MAKNA HAKEKAT SHOLAT - Bagian Ketiga
الَّذِينَ أُخْرِجُوا مِنْ دِيَارِهِمْ بِغَيْرِ حَقٍّ إِلَّا أَنْ يَقُولُوا رَبُّنَا اللَّهُ ۗ وَلَوْلَا دَفْعُ اللَّهِ النَّاسَ بَعْضَهُمْ بِبَعْضٍ لَهُدِّمَتْ صَوَامِعُ وَبِيَعٌ وَصَلَوَاتٌ وَمَسَاجِدُ يُذْكَرُ فِيهَا اسْمُ اللَّهِ كَثِيرًا ۗ وَلَيَنْصُرَنَّ اللَّهُ مَنْ يَنْصُرُهُ ۗ إِنَّ اللَّهَ لَقَوِيٌّ عَزِيزٌ
"(yaitu) orang-orang yang telah diusir dari kampung halaman mereka tanpa alasan yang benar, kecuali karena mereka berkata: "Tuhan kami hanyalah Allah". Dan sekiranya Allah tiada menolak (keganasan) sebagian manusia dengan sebagian yang lain, tentulah telah dirobohkan biara-biara Nasrani, gereja-gereja, rumah-rumah ibadat orang Yahudi dan masjid-masjid, yang di dalamnya banyak disebut nama Allah. Sesungguhnya Allah pasti menolong orang yang menolong (agama)-Nya. Sesungguhnya Allah benar-benar Maha Kuat lagi Maha Perkasa". QS Al-Hajj [22]:40
Dalam Al-Quran Surat Al-Hajj ayat 40, disana dikatakan bahwa rumah-rumah ibadat orang Yahudi atau kita kenal dengan sinagog, Allah sebut dengan kata "SHOLAWAAT", yang merupakan bentuk jama' dari kata "SHOLAT".

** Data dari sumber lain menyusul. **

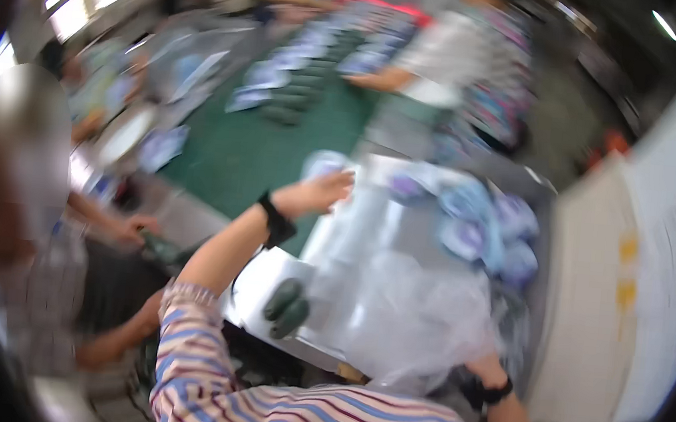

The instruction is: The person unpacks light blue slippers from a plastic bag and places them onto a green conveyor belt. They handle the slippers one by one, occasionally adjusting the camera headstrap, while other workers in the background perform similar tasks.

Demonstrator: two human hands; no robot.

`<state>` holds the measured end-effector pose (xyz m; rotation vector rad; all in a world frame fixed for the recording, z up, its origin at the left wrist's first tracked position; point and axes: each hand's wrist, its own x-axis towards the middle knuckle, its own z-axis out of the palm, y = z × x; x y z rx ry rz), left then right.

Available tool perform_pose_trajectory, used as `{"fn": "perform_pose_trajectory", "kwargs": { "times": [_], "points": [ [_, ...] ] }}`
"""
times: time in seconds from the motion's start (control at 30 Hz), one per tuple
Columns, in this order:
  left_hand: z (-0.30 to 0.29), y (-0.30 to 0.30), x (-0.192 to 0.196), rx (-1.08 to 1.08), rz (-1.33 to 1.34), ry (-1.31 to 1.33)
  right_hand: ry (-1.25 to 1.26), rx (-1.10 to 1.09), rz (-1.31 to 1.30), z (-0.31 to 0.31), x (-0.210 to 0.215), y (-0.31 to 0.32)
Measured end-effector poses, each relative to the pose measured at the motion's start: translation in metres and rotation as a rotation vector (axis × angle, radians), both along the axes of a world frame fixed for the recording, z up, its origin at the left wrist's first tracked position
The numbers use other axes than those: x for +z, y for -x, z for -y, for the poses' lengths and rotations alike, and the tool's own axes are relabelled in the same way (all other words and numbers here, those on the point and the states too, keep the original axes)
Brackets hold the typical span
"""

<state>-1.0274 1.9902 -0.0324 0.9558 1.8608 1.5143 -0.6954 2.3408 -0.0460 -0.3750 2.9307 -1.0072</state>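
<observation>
My left hand (323,192) reaches out over the table edge, a black band on its wrist. Its fingers are stretched and somewhat blurred, with nothing visible between them. Just beyond it lies a pale round piece with a lilac middle (324,162). My right hand (487,367), low on the right and also banded in black, grips a crumpled clear plastic bag (425,315); the film partly hides its fingers. Several pale blue and lilac bundles (469,226) lie on the tabletop beyond the bag. Two dark green, rounded, shoe-like pieces (287,307) rest on a white surface below my left forearm.
A green work surface (238,162) stretches away, carrying rows of dark green pieces (296,95) and lilac packs (273,77). One co-worker (38,241) is close on my left, another (479,71) at the far right. Tall cardboard (596,298) stands along the right.
</observation>
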Motion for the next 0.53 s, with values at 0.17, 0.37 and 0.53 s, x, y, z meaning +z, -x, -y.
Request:
{"fn": "perform_pose_trajectory", "kwargs": {
  "times": [0.17, 0.37, 0.53],
  "points": [
    [-0.141, -0.171, -0.027, -0.46, -0.263, 0.064, 0.9, -0.167, 0.063, 0.038, 0.061, -0.037],
    [-0.205, -0.246, -0.009, -0.358, 0.069, 0.142, -0.328, -0.436, -0.018, -0.02, 0.13, -0.136],
    [-0.283, -0.372, 0.057, -0.669, -0.106, -0.001, 0.626, -0.591, -0.584, -0.011, 0.071, -0.23]
  ]
}}
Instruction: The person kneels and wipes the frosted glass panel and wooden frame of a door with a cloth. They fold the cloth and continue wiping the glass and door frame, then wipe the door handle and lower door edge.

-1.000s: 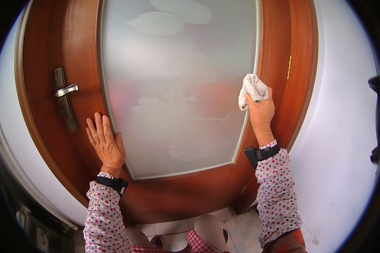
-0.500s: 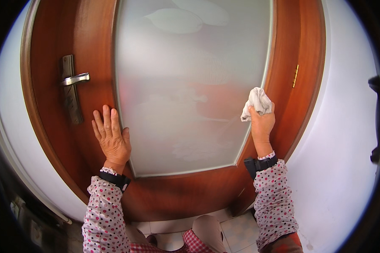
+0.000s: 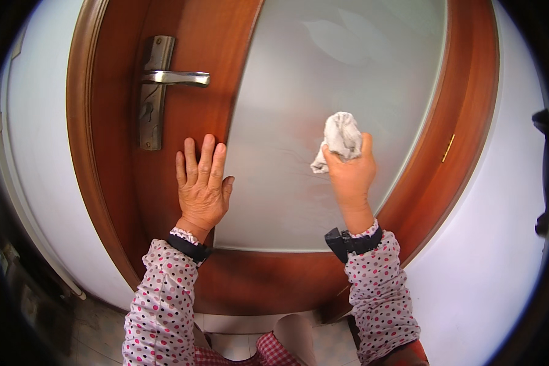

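Observation:
A crumpled white cloth (image 3: pixel 343 135) is gripped in my right hand (image 3: pixel 354 177), in front of the frosted glass panel (image 3: pixel 274 201) of a reddish-brown wooden door (image 3: pixel 256 277). Faint leaf shapes show in the upper part of the glass. My left hand (image 3: pixel 202 186) lies flat with its fingers stretched out on the wooden strip left of the glass, its thumb by the panel's edge. Above and left of that hand is a silver lever handle (image 3: pixel 180 78) on a long, dark metal plate.
A brass hinge (image 3: pixel 448 148) sits on the door's right side. White walls (image 3: pixel 470 262) flank the frame. Below the door are a pale sill and floor tiles (image 3: pixel 232 346). Dark objects stand at the far left and right edges.
My right hand has moved the cloth leftward, from the glass's right edge toward its middle. My view has shifted left, so the handle and left hand appear farther right.

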Demonstrator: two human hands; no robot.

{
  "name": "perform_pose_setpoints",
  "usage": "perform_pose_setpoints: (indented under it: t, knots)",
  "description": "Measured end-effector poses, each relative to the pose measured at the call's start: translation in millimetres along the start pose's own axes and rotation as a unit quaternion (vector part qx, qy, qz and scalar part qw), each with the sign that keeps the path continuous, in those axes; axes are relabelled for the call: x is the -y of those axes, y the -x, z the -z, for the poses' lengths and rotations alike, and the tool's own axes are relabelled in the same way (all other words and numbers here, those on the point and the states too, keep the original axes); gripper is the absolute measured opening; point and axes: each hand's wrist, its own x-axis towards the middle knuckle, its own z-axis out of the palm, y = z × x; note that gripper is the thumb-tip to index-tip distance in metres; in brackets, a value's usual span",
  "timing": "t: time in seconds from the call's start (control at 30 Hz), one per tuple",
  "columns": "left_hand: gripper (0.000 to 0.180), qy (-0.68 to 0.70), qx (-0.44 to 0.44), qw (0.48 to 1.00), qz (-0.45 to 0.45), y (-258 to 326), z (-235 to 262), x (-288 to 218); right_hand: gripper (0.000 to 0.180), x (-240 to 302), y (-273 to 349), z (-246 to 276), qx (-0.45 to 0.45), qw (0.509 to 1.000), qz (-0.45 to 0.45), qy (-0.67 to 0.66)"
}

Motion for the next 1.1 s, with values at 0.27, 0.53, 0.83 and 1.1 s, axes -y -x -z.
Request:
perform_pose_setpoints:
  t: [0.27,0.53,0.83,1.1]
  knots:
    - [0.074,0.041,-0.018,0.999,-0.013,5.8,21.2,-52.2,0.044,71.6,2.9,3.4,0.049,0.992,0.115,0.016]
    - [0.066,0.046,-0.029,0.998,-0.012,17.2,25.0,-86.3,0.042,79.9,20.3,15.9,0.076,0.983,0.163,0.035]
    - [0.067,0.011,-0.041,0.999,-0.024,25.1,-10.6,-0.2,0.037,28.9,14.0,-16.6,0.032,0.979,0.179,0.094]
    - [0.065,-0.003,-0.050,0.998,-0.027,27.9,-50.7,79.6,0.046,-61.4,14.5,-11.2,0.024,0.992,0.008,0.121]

Allah mengakui koq, walo bentuk gerakan sholatnya orang Yahudi itu berbeda dengan rumusan gerakan sholatnya orang Islam, tetap Allah akui itu sebagai bentuk sholat.
Jadi
ada dua hal yang bisa kita ambil pelajaran dari QS Al-Hajj [22]:40 di atas tentang tempat ibadah ritualnya orang Yahudi disebut dengan SHOLAWAAT (jama'/plural) atau SHOLAT (mufrad/singular);
1. bahwa gerakan sholat bolehlah berbeda-beda bentuknya, yang penting Allah menilainya sebagai bentuk sholat, sudah dijelaskan pada Makna Hakikat Sholat di bagian Pertama
2. bahwa semua tempat penyelenggaraan sholat itu dilindungi oleh Allah, jadi tidak hanya masjid saja yang dianggap sebagai tempat sholat, sinagogpun juga adalah tempat sholat, gerejapun demikian dan sebagainya sesuai dengan QS Al-Hajj [22]:40 di atas, dimana di tempat-tempat itu banyak disebut nama-nama Tuhan.